Posterior a conocer los
resultados del 23-F Correa sentenció: “El señor Nebot ha dicho que esta es la
derrota del presidente. Bueno, si estoy tan derrotado y desgastado, que apoye
la reelección y nos vemos en el 2017, que le parece, le hago esa propuesta”, comenzó
su nueva polarización, crea el mismo su contendor a la presidencia para
desorientar al ciudadano y no sea visible uno nuevo, igual hizo para la
alcaldía de Guayaquil, porque la lógica esta clara Nebot gana la alcaldía y
Correa la presidencia, no se interfieren ni permite Correa el surgimiento de
nadie nuevo. ¿Para eso se hizo una Constituyente, la nueva Constitución
aprobada en referéndum, el Código de la Democracia y se gasta tanto dinero en
el Consejo Electoral?, una tercera vía debe impedir continúe el embuste castrador
de nuevos liderazgos.
Para que no se sienta desafiado
quien cuya popularidad asume es la razón de ser misma del destino de nuestra
sociedad, queda sugerido que estamos obligados a hacer UN MUTIS O EXPRESARNOS A
LA MEDIDA DE RAFAEL CORREA, ¿nos rige la constitución o el estado de ánimo
presidencial?, por el momento el remolino interno de los “movimientos en el
movimiento del poder” se tragará a quien Correa deje de preferir, hasta que
llegue inexorablemente la hora de la irrelevancia en las ideas para gobernar
porque se apuesta más a la obsesión electoral como mandatario, queda demostrada
la trampa polarizadora anti democracia y más aun el pueblo le bajo el pulgar
para recordarle que tiene plazos y limites para gobernar.
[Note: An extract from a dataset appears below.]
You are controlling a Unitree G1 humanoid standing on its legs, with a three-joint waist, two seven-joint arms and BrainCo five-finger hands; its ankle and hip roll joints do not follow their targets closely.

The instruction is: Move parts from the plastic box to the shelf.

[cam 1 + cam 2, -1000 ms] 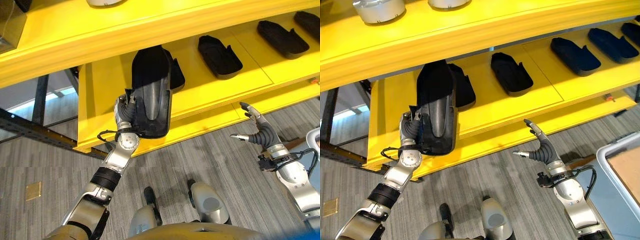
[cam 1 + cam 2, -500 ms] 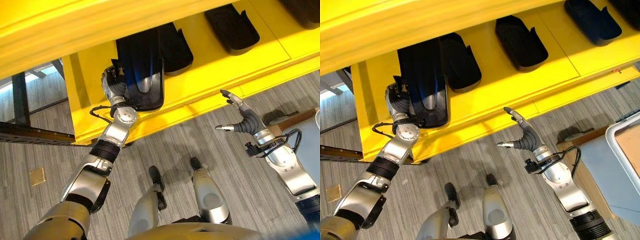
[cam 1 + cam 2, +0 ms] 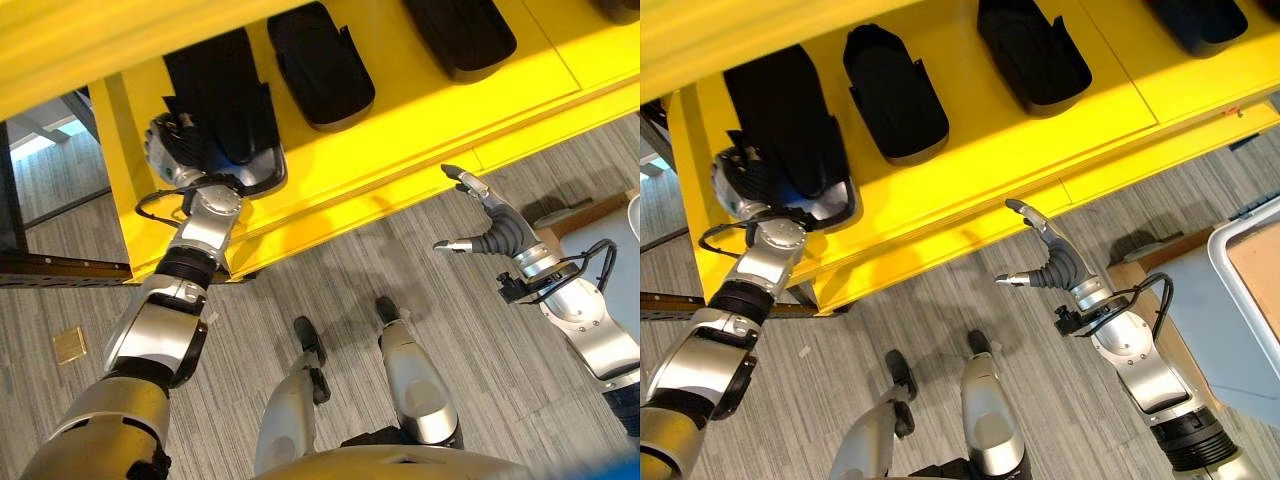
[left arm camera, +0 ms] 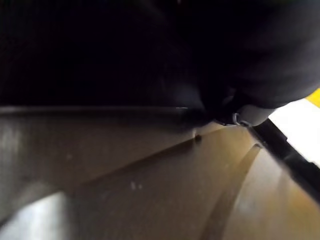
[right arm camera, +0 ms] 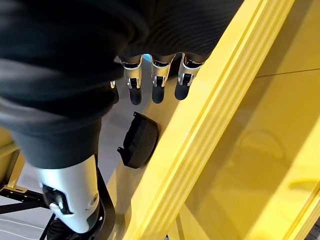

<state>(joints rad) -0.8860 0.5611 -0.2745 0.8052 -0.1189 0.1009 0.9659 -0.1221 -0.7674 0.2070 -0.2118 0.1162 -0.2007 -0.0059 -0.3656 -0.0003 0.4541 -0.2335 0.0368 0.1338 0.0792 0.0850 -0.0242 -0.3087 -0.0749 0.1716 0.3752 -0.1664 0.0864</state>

De mi parte apoyo el deseo del
mandatario para reelegirse, y el cambio constitucional que resuelva la Asamblea
donde tiene mayoría, DEBE SER APROBADO EN REFERENDUM porque de la misma forma
se aprobó lo que se quiere modificar en el Art. 144 de la Constitución. No siempre los deseos del mandatario son
realidad y en este caso debe cumplir las promesas políticas hechas
bajo su honorable palabra sino seria caer en el desgobierno tan criticado a la partidocracia deseosa de eternidad en el poder.
No faltó la invocación maniquea
de ingratitud del pueblo o la imputación de su error por preferir el mal y no
elegir dar todo todito el poder a la 35, no comprenden aun que el hambre no solo es de pan, sino de dignidad
para detener a tiempo a quien puede terminar dividiendo a la sociedad en
posiciones irreconciliables, con su obsesión polarizadora para sumar más poder
quebrando principios. De continuar esto el propio presidente debe ponerles a
sus “agenciosos” la piedra de su molino y arrojarlos al mar para que Ecuador no
sea otra Venezuela y la ciudadanía construya una tercera vía que lo deje a
salvo de tanta confrontación inicua y falsa sin plazos ni limites.